[O]n that June night, after a day of laying beloved icon Judy Garland to rest, those angry Stonewall patrons pushed back in revolt. The event is cited as the beginning of the modern American LGBT movement. In honor of Stonewall, most communities celebrate Gay Pride in June with locally sanctioned celebrations without the threat of being beaten bloody, thrown into jail or a mental institution, or just plain killed dead.
They had a riot. We get a parade. Yay.
Austin’s Pride comes courtesy of the folks at the Austin Gay & Lesbian Chamber of Commerce and Equality Texas, two local buttoned-down organizations that work for policy change and play by the rules, thereby helping to define the character of our city’s gay culture. […]

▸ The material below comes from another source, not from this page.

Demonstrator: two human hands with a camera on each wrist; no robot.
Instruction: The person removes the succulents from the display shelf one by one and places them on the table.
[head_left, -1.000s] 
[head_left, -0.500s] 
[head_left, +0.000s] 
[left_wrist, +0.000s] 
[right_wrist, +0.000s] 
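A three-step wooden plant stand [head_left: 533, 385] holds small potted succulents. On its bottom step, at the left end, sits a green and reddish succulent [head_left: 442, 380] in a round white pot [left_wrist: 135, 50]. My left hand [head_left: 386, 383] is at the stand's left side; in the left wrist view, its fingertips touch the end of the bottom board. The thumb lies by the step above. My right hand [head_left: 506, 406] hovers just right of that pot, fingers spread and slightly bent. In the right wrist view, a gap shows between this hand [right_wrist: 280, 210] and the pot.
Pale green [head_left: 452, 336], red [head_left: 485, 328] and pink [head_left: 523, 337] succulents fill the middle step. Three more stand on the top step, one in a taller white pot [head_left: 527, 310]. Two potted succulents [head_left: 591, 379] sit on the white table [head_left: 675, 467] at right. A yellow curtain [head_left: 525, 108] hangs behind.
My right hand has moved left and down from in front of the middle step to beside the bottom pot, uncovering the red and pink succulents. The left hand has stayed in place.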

Granted, Austin Pride is a far cry from the Prides celebrated in San Francisco’s Castro or Chicago’s Boys Town, two world-renowned Pride celebrations teeming with adult content. Audiences do not blink at assless chaps, hairy chests, drag queens, or topless dykes on bikes. They wink at them or cheer them on. The freedom of sexuality is played out on the concrete. To participants and organizers of these larger, more established Pride parties, Austin’s may seem tame, perhaps even a bit repressed. The point of Pride in many more established, urban gay communities is to represent a certain progressiveness. Some circles within these communities feel it is a given right, their mandate, and their responsibility to remove the stigma from sexuality and to express personal freedom as gay Americans, who still suffer outsider status in too many places around the globe. Normalizing or sanitizing the sexual aspects of queer culture is viewed as assimilation or even oppression.
When we begin to duct tape the face of Pride, a “proud” celebration that is supposed to stand for freedom and bold self-expression, does the concept of Pride become a watered-down banner for mainstream absorption?
“Our biggest issue is [that we have] minors watching the parade,” said Gratias. “We don’t really need to express ourselves so outrageously. And it’s not out of acceptability but rather out of respect for the families watching.”
Certainly, there is honor in wishing to not alienate anyone. It is a glorious thing to see toddlers and kids hoisting signs that say, “I Love My Gay Aunt!!!” It is stirring to watch the members of Atticus Circle or PFLAG or other proud straight supporters walk alongside Austin’s gay community. There is no dishonor in keeping it “tucked in” to invite and welcome all people.
Ultimately, it’s about unity. The love that pours out of this unique, annual party bears the hope of making a safe space for gay people, for transgender people, for people of color, for straight people, for those reveling in the gray bath of sexual fluidity, in a sense, for everyone. It’s an opportunity to flame the fans of self-expression, the inclusion of every being who seeks to be proud of being exactly who he or she is. To that, the mission of Austin Pride succeeds.